Three-stage clos-network switch architecture with buffered center stage for multi-class traffic

Abstract

Memory-space-memory (MSM) arrangement is a popular architecture to implement three-stage Clos network switches with distributed arbitration. The scalability of this architecture, however, is limited by the round-trip communication delay between the first and the second stages. Virtual output queue (VOQ) cannot completely remove the blocking in the buffered modules under multi-class traffic conditions. In this paper, we propose a competition-free memory-memory-memory $(CFM^3)$ switch which is a three-stage Clos network switch with buffered center stage. The $CFM^3$ deploys buffered modules in all stages to simplify communication between stages. To reduce the blocking, each module is equipped with a set of buffers fully separated according to the destinations, classes of packets and the input ports of the module. Despite the buffered center stage, $CFM^3$ is free from reordering problem due to simple control mechanism. Memory overhead to implement the $CFM^3$ switch is negligible.
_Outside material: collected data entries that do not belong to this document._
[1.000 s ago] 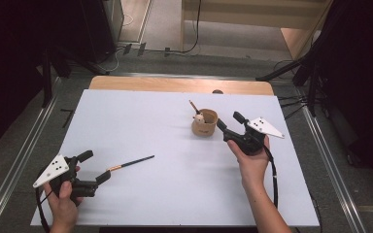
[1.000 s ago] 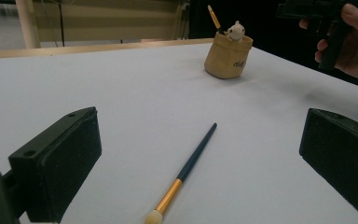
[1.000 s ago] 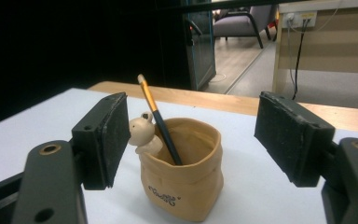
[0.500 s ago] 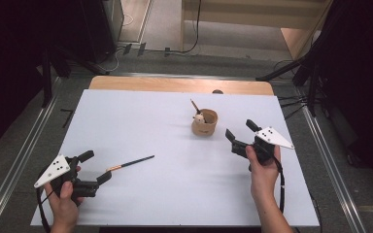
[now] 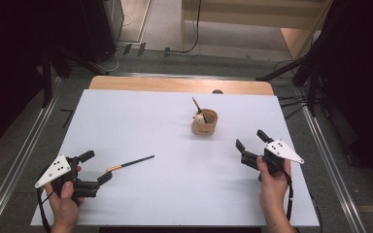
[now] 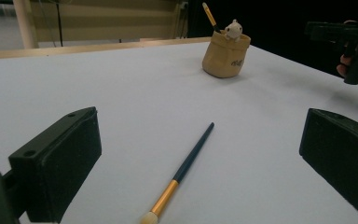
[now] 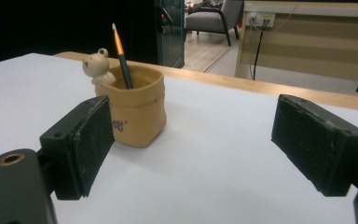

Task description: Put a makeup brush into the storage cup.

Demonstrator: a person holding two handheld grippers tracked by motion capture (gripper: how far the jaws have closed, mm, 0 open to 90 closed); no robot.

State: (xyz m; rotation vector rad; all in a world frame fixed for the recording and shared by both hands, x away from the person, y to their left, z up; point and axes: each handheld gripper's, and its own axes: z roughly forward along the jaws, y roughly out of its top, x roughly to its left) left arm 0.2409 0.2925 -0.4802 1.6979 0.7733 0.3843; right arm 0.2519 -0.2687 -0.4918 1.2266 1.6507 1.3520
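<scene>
While the left claw (image 5: pixel 98 168) stands spread around the bristle end of the paintbrush (image 6: pixel 182 172) lying flat on the worktop (image 5: pixel 175 204), pickup looks next: pinch the ferrule, lift, carry to the pot (image 5: pixel 204 123); the right claw (image 5: pixel 250 143), spread and empty, waits near it

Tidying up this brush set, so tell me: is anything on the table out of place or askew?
One brush lies loose on the white table, in front of the open left gripper, while another brush stands in the tan cup. The cup is upright; nothing looks spilled or damaged.
</scene>
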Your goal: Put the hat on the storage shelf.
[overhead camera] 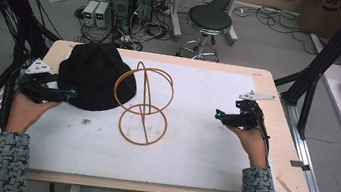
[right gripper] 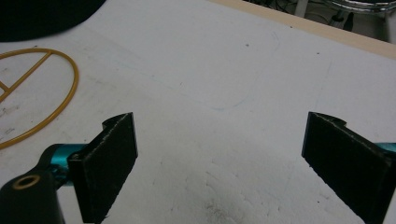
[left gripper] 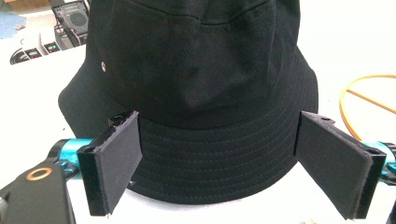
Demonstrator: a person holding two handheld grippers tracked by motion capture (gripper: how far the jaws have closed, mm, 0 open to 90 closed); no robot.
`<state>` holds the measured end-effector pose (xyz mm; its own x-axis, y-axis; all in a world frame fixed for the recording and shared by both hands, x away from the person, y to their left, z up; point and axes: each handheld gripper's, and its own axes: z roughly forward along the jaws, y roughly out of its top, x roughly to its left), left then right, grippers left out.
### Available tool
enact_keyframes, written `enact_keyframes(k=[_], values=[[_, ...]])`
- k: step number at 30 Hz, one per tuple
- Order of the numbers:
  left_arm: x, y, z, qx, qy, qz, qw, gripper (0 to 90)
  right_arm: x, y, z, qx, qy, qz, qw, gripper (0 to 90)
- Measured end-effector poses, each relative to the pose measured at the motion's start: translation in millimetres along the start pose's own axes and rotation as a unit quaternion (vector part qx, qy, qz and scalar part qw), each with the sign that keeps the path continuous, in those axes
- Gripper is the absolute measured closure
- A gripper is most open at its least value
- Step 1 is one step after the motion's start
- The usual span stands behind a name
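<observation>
Nearest the high camera, two patterned grey sleeves (overhead camera: pixel 2 163) come in from the bottom edge, each hand holding a set of tongs over a white-covered tabletop (overhead camera: pixel 202 146).

At the left, the left tongs (overhead camera: pixel 65 94) sit at the brim of a black bucket hat (overhead camera: pixel 93 77), which rests on the tabletop's far left part. The left gripper view gives what the high view cannot: the two black jaws are spread wide, one on each side of the hat's stitched brim (left gripper: pixel 205 158), with the brim lying between them and no pinch visible. A small metal eyelet shows on the hat's crown.

Just right of the hat stands a thin orange wire stand (overhead camera: pixel 144 105), a flat ring on the tabletop with an upright rod and a tilted ring above; its upper ring overlaps the hat's right edge in the high view. It stands between the two hands.

At the right, the right tongs (overhead camera: pixel 219 115) hover above bare white surface, well apart from the stand. The right gripper view shows their jaws spread wide with nothing between them, and the stand's base ring (right gripper: pixel 42 93) off to its left.

The right half of the tabletop lies open up to its wooden edge. Beyond the far edge are a round black stool (overhead camera: pixel 209 20) and boxes with tangled cables on the floor.
</observation>
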<state>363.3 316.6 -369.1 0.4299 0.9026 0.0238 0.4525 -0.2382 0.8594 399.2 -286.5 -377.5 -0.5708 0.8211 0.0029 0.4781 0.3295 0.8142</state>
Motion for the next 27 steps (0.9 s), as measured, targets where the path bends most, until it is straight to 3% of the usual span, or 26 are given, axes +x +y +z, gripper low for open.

Simulation result shows that the delay of the proposed $CFM^3$ switch closely approaches that of the ideal Output Queued switch under multi-class traffic conditions when strict priority policy popularly used for class-based switch is deployed. $CFM^3$ achieves 100% throughput under uniformly distributed four-class traffic with strict priority policy while traditional MSM switch achieves only 77% throughput.